** What is required **
Find the line containing "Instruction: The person" in the listing below. Repeat it exactly, along with each following line up to and including the one containing "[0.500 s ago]".

====================

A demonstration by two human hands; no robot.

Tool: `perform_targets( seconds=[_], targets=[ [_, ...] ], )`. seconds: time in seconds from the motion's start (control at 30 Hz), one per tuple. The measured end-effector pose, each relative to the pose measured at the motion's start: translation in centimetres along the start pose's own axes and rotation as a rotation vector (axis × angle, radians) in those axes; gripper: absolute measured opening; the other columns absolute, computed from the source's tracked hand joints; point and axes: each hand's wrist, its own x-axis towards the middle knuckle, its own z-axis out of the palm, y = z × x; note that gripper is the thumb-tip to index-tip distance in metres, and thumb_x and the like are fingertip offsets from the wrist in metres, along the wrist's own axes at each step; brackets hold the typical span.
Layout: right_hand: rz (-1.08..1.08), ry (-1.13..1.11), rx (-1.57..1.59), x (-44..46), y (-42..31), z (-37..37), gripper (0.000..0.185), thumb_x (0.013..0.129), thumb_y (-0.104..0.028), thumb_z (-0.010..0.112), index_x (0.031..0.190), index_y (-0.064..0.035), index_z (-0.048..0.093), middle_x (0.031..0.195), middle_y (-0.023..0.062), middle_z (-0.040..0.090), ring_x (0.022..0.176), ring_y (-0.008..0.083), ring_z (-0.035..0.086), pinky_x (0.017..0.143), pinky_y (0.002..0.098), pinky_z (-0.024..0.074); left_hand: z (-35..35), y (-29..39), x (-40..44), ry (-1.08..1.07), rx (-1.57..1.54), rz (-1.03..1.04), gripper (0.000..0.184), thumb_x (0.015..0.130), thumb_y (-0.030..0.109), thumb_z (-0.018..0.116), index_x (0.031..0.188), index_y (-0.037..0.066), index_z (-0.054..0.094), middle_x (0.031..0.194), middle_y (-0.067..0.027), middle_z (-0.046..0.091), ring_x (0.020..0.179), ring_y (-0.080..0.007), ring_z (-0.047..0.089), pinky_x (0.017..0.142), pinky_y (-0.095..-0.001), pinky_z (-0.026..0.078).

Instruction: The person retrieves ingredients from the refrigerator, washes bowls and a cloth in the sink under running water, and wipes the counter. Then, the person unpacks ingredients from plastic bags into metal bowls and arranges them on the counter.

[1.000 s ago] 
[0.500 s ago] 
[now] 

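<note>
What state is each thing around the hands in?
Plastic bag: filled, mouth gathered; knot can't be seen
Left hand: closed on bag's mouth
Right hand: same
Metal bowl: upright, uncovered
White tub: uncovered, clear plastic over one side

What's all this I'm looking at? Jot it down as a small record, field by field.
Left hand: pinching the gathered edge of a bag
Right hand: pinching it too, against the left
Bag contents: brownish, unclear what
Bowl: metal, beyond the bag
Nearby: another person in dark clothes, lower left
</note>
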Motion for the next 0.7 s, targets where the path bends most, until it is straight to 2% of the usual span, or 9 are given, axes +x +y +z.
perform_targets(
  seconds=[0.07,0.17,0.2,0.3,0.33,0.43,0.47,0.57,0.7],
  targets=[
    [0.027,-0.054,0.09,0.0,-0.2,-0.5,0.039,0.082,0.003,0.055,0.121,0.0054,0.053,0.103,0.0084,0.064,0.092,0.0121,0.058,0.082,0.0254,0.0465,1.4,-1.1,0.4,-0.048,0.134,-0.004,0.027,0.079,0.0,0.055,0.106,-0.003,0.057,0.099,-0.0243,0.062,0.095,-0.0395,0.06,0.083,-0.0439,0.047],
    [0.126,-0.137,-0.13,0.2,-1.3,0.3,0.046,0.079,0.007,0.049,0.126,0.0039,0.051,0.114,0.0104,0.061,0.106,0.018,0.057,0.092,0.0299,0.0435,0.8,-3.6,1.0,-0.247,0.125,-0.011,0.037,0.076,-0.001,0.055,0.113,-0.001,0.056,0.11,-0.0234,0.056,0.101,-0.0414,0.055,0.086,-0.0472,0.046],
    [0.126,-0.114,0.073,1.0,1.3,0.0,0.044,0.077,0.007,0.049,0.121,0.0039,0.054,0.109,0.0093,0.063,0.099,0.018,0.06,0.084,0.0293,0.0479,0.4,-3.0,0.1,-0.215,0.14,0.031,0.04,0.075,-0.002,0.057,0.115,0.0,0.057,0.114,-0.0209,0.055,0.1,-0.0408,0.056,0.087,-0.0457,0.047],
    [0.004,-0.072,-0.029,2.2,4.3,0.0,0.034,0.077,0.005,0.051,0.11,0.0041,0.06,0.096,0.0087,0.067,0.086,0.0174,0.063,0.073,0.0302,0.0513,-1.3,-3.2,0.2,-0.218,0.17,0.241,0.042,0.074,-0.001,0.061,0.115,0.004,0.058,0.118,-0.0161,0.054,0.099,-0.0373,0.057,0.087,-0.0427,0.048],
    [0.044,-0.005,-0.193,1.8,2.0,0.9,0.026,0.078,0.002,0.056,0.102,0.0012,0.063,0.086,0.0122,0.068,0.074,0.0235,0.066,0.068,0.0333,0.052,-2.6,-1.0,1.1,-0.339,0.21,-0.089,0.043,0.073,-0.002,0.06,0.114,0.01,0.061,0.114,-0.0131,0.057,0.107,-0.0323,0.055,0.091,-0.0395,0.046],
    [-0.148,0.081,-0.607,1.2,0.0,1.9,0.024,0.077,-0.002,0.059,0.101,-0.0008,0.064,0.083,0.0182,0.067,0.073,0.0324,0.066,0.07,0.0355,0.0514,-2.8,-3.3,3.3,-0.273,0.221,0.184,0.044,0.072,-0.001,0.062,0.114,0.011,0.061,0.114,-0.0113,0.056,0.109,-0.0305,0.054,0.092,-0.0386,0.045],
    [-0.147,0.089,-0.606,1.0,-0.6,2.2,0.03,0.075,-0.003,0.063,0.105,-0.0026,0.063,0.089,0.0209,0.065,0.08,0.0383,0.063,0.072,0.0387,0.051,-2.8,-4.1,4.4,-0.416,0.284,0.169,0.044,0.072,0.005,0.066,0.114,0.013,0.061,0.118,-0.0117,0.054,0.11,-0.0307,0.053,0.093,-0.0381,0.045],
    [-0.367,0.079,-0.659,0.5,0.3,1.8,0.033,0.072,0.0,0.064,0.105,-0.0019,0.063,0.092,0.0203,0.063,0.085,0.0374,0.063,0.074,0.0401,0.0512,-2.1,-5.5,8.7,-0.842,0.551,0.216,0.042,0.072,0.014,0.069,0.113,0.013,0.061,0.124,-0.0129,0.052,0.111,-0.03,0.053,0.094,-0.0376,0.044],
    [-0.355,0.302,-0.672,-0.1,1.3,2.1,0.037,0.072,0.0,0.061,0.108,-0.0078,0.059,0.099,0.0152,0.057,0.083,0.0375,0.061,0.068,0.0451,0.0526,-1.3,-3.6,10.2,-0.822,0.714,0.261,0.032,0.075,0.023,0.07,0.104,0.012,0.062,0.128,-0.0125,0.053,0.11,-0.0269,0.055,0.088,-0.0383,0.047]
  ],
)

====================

** Your response **
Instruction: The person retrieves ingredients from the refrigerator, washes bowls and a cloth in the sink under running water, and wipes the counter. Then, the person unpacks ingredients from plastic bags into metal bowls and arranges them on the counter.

[1.000 s ago] 
[0.500 s ago] 

With this, the output is complete.